#### [About this task]
Copy the lines below verbatim, but only from the line containing "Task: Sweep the" through the end of the data.

*** Source material Section Begins ***

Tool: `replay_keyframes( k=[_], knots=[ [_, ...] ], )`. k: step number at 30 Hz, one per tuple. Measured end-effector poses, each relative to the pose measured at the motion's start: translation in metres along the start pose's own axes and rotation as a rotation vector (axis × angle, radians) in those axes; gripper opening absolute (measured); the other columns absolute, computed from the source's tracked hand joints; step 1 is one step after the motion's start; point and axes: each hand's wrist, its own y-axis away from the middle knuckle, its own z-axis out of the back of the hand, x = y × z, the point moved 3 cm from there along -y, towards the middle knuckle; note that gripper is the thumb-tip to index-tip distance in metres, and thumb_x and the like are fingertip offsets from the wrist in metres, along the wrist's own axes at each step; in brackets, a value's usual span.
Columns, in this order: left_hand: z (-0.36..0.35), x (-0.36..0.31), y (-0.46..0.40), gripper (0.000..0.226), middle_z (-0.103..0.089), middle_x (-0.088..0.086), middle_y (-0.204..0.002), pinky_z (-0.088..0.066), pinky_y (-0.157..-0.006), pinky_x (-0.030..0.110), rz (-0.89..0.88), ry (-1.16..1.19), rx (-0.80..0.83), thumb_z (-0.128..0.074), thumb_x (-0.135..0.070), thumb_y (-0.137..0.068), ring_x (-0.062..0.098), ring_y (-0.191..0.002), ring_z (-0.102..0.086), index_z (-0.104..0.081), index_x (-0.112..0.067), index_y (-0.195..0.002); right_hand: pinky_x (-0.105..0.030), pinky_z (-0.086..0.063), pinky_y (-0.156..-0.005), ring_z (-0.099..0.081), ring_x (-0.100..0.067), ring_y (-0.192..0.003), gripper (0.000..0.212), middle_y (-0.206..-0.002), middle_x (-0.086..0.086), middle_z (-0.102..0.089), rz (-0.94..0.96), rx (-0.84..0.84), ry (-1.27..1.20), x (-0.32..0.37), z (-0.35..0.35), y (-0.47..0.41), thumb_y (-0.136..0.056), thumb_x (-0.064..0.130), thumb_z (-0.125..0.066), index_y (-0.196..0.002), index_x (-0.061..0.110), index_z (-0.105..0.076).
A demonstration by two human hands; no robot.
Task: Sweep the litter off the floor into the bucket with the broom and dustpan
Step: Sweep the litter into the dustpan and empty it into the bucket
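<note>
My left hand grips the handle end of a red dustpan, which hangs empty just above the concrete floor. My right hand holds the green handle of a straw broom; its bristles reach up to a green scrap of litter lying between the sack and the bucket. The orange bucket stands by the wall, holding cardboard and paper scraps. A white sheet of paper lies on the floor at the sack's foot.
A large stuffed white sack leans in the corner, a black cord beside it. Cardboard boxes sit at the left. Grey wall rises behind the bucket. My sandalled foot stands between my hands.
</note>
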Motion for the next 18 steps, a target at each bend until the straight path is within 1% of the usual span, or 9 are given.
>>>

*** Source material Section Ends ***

#### [Reply to the exercise]
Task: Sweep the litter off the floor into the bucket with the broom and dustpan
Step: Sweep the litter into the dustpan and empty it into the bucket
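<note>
My left hand grips the handle end of a red dustpan, which hangs empty just above the concrete floor. My right hand holds the green handle of a straw broom; its bristles reach up to a green scrap of litter lying between the sack and the bucket. The orange bucket stands by the wall, holding cardboard and paper scraps. A white sheet of paper lies on the floor at the sack's foot.
A large stuffed white sack leans in the corner, a black cord beside it. Cardboard boxes sit at the left. Grey wall rises behind the bucket. My sandalled foot stands between my hands.
</note>
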Motion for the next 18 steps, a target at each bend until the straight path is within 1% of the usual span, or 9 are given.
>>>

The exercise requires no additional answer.